[Stored entries]

—————

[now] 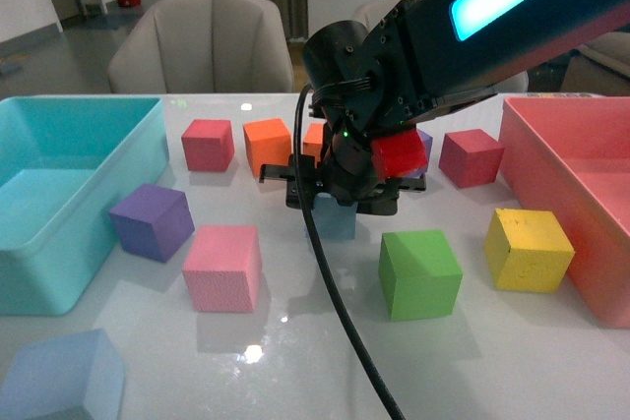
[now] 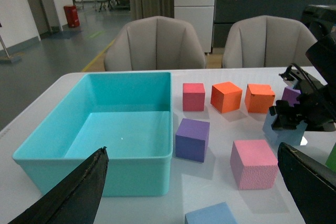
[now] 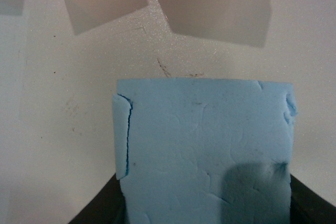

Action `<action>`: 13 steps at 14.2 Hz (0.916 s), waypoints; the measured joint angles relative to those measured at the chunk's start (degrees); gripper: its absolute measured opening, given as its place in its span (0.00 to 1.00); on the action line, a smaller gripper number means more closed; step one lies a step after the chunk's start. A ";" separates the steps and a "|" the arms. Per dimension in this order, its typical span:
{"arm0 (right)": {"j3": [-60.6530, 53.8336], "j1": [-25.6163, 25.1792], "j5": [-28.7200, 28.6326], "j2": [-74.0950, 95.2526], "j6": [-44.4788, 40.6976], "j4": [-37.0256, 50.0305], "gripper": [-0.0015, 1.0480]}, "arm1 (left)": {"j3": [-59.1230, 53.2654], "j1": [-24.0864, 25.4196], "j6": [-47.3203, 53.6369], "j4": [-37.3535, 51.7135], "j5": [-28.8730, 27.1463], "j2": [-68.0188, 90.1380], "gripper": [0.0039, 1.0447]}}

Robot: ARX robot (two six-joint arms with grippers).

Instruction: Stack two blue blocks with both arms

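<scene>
Right tool (image 1: pixel 338 202) clamped on blue block (image 1: pixel 340 226), left tool (image 2: pixel 191 150) released.
Front: blue block mid-worktop (image 1: pixel 295 361); second blue block (image 1: pixel 59 376) at near-left corner. Left wrist: fingers (image 2: pixel 79 192) spread, second blue block (image 2: pixel 210 214) just beside. Right wrist: blue block (image 3: pixel 205 150) between fingers.

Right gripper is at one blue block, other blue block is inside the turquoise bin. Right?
No. The right gripper is at one blue block, but the other blue block lies on the table outside the turquoise bin, not inside it; the front view shows it.
</scene>
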 joint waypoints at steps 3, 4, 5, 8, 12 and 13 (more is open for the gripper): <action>0.00 0.00 0.24 -0.02 0.00 0.44 0.89 | 0.00 0.00 0.00 0.00 -0.02 0.00 0.94; -0.02 0.00 0.59 -0.07 0.00 0.57 0.95 | 0.00 0.00 0.00 0.00 -0.02 0.00 0.94; -0.55 0.00 0.66 -0.50 -0.04 1.16 0.93 | 0.00 0.00 0.00 0.00 -0.02 0.00 0.94; -2.23 0.04 1.25 -3.48 -0.07 1.86 0.94 | 0.00 0.00 0.00 0.00 -0.02 0.00 0.94; -14.58 -0.42 11.26 -15.56 -6.34 15.76 0.94 | 0.00 0.00 0.00 0.00 0.00 0.00 0.94; -18.62 -0.70 12.63 -19.32 -8.31 20.20 0.94 | 0.00 0.00 0.00 0.00 -0.02 0.00 0.94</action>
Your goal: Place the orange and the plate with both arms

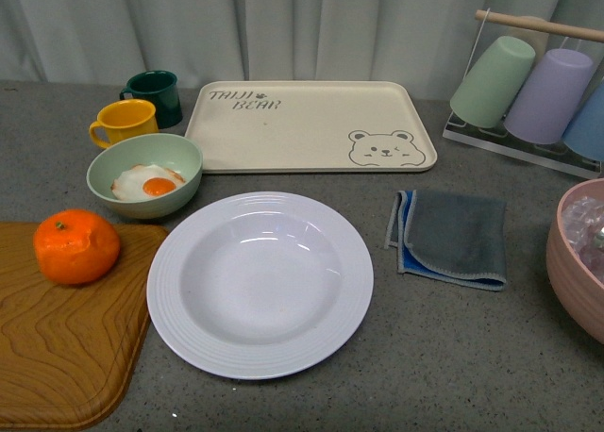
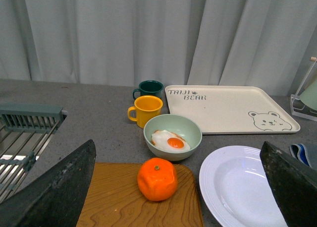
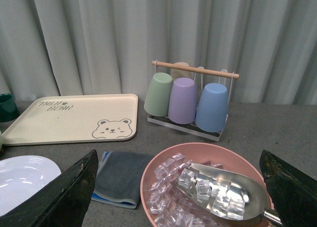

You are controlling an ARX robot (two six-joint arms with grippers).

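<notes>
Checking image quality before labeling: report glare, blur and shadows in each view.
Front view: sharp, even light, faint highlights on the plate. Left wrist view: orange crisp, left gripper fingers dark and soft-edged. Right wrist view: ice glints, right gripper fingers dark.

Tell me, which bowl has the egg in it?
The pale green bowl next to the yellow mug holds the fried egg. The pink bowl holds ice cubes and a metal scoop instead.

My plate looks glossy and smooth; at its nine o'clock the dimpled orange rests on a grained wooden board; at three, a matt cloth
</notes>
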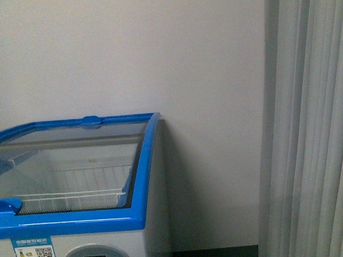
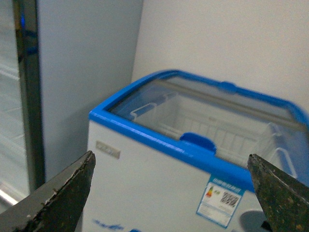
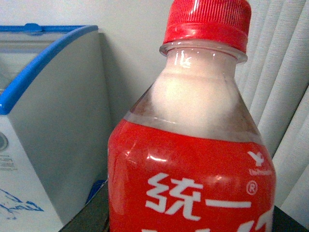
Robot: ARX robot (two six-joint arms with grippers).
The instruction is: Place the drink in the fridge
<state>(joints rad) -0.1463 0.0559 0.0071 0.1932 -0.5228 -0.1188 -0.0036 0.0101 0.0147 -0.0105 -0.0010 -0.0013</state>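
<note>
Wall [image 1: 156,49] behind fridge [image 1: 67,223], curtain [image 1: 314,128] rt, drink [image 3: 193,183] gripped.

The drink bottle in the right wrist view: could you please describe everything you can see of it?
The drink bottle is clear plastic, with a ribbed red screw cap and a red label bearing white Chinese characters. Pale foam fills its shoulder. Capped and upright, it sits beside the white chest freezer, dark jaws flanking it.

the white, blue-trimmed fridge [image 1: 155,220] holds a white wire basket [image 1: 72,197] under its glass lid [image 1: 69,141]
</note>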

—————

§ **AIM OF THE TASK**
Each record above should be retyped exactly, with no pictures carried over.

§ **EXERCISE OUTPUT**
[now] 
[now] 
[now] 

Action `<action>`: 13 steps at 14.2 Hz (0.916 s), waypoints; the measured joint angles relative to those measured at the chunk's start (degrees); gripper: its absolute measured opening, given as its place in its span (0.00 to 1.00); on the action line, a smaller gripper number means more closed; step one lies a step after the chunk's start. A ";" separates the steps and a "|" the arms. Per dimension in this order, its typical span:
{"arm0 (right)": {"j3": [-60.6530, 53.8336], "j1": [-25.6163, 25.1792], "j5": [-28.7200, 28.6326], "j2": [-74.0950, 95.2526], "j6": [-44.4788, 40.6976], "j4": [-37.0256, 50.0305], "gripper": [-0.0015, 1.0480]}, "arm1 (left)": {"j3": [-59.1230, 53.2654], "j1": [-24.0864, 25.4196], "j6": [-47.3203, 53.6369], "j4": [-37.3535, 51.7135], "j5": [-28.8730, 27.1463], "j2": [-68.0188, 90.1380], "gripper": [0.0039, 1.0447]}}

Robot: ARX robot (two six-joint arms with grippers).

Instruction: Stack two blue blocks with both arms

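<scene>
Right tool (image 1: pixel 338 202) clamped on blue block (image 1: pixel 340 226), left tool (image 2: pixel 191 150) released.
Front: blue block mid-worktop (image 1: pixel 295 361); second blue block (image 1: pixel 59 376) at near-left corner. Left wrist: fingers (image 2: pixel 79 192) spread, second blue block (image 2: pixel 210 214) just beside. Right wrist: blue block (image 3: pixel 205 150) between fingers.

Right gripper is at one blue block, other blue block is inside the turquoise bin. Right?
No. The right gripper is at one blue block, but the other blue block lies on the table outside the turquoise bin, not inside it; the front view shows it.
</scene>
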 joint waypoints at steps 3, 4, 5, 8, 12 and 13 (more is open for the gripper): <action>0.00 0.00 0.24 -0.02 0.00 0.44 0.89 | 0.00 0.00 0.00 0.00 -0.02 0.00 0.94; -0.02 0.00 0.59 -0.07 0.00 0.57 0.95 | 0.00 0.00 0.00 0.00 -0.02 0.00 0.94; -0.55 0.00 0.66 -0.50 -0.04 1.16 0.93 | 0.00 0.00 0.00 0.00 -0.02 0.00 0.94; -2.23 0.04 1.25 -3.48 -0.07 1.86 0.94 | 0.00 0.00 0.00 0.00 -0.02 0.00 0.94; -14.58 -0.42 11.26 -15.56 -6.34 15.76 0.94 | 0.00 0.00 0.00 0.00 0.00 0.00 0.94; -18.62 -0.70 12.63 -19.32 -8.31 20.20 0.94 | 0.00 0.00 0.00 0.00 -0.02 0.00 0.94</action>
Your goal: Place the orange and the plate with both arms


You are controlling an ARX robot (two six-joint arms with grippers).

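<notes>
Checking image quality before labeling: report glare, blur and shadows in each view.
Front view: sharp, even light, faint highlights on the plate. Left wrist view: orange crisp, left gripper fingers dark and soft-edged. Right wrist view: ice glints, right gripper fingers dark.

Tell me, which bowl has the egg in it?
The pale green bowl next to the yellow mug holds the fried egg. The pink bowl holds ice cubes and a metal scoop instead.

My plate looks glossy and smooth; at its nine o'clock the dimpled orange rests on a grained wooden board; at three, a matt cloth
</notes>
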Robot: ARX robot (two six-joint arms with grippers).
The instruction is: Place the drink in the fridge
<state>(joints rad) -0.1463 0.0559 0.0071 0.1932 -0.5228 -0.1188 -0.0036 0.0101 0.0147 -0.0105 -0.0010 -0.0013</state>
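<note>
Wall [image 1: 156,49] behind fridge [image 1: 67,223], curtain [image 1: 314,128] rt, drink [image 3: 193,183] gripped.

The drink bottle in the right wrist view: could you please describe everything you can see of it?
The drink bottle is clear plastic, with a ribbed red screw cap and a red label bearing white Chinese characters. Pale foam fills its shoulder. Capped and upright, it sits beside the white chest freezer, dark jaws flanking it.

the white, blue-trimmed fridge [image 1: 155,220] holds a white wire basket [image 1: 72,197] under its glass lid [image 1: 69,141]
</note>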

Besides this answer, the exercise requires nothing else.